Ces certifications sont souvent un prérequis pour répondre aux appels d’offres des grands groupes. Elles impliquent des audits réguliers, une documentation rigoureuse et des processus de contrôle qualité stricts. Certains sous-traitants vont plus loin en obtenant des qualifications spécifiques, comme le label Origine France Garantie ou des agréments pour les marchés publics.

Pour les donneurs d’ordre, travailler avec un partenaire certifié permet de :

  • Réduire les risques de non-conformité.
  • Bénéficier d’une traçabilité complète des pièces.
  • Simplifier les audits clients ou réglementaires.

Travailler avec un sous-traitant industriel : étapes et pièges à éviter

Collaborer avec un sous-traitant en Haute-Saône nécessite une approche structurée pour garantir la réussite du projet.
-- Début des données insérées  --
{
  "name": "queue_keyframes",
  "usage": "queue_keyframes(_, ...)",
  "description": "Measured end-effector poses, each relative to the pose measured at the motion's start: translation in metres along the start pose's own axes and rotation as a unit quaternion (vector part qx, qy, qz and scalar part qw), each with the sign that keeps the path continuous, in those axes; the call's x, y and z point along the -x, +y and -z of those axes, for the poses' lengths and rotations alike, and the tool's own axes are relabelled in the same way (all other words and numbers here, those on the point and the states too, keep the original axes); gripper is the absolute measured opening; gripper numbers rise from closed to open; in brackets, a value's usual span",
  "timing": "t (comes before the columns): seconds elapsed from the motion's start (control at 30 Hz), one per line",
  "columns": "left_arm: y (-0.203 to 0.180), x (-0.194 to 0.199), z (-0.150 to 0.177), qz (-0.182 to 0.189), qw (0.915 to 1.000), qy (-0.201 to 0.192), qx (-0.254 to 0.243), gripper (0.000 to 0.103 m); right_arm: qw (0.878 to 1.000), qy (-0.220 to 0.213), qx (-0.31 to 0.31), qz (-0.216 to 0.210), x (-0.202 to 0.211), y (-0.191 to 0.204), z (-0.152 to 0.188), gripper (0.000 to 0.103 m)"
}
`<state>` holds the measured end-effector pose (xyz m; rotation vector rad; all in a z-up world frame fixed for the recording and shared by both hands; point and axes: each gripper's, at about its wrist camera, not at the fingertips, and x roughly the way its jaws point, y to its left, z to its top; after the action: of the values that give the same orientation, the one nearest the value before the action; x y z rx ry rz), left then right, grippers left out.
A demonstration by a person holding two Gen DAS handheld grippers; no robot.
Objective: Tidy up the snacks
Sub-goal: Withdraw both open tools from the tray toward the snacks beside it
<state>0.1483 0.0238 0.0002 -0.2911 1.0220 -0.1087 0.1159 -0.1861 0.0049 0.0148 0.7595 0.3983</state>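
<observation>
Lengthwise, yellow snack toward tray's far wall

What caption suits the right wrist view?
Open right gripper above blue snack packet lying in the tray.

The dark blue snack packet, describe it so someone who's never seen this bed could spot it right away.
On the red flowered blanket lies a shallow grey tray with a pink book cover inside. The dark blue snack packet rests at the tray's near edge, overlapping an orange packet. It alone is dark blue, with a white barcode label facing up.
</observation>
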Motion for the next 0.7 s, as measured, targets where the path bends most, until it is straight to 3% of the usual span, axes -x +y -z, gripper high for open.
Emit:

Voici les étapes clés :

1. Définir précisément le besoin

  • Spécifications techniques : plans, matériaux, tolérances, normes applicables.
  • Volumes et délais : séries limitées, production en flux tendu, urgences.
  • Exigences qualité : certifications requises, contrôles à prévoir.

2. Sélectionner le bon partenaire

  • Compétences techniques : vérifier les procédés maîtrisés (usinage CNC, injection plastique, etc.).
  • Capacités de production : taille des séries, délais, flexibilité.
  • Références clients : secteurs d’activité, retours d’expérience.
  • Localisation : proximité géographique pour réduire les coûts logistiques (ex : sous-traitant à Héricourt pour un donneur d’ordre à Vesoul).

3. Négocier le contrat

  • Prix : coût unitaire, frais de mise en route, pénalités de retard.
  • Délais : planning de livraison, stocks tampons.
  • Propriété intellectuelle : confidentialité des plans, droits sur les innovations.
  • Modalités de contrôle : fréquence des audits, méthodes de test.

4. Piloter la relation

  • Suivi régulier : points d’avancement, alertes en cas de dérive.
  • Gestion des non-conformités : processus de retour, actions correctives.
  • Amélioration continue : feedbacks, optimisation des coûts ou des délais.

Pièges à éviter

  • Sous-estimer les délais : prévoir des marges pour les aléas (retards de livraison de matières premières, pannes machines).
  • Négliger les aspects logistiques : coûts de transport, stocks intermédiaires.
  • Ignorer les normes : s’assurer que le sous-traitant respecte les réglementations sectorielles (ex : RoHS pour l’électronique, REACH pour les matériaux).
  • Oublier la propriété intellectuelle : protéger les designs et les innovations via des clauses contractuelles.

Pour les entreprises locales, des dispositifs comme l’Aide à l’investissement productif des PME industrielles (Région Bourgogne-Franche-Comté) peuvent faciliter la modernisation des outils de production et renforcer la compétitivité des sous-traitants.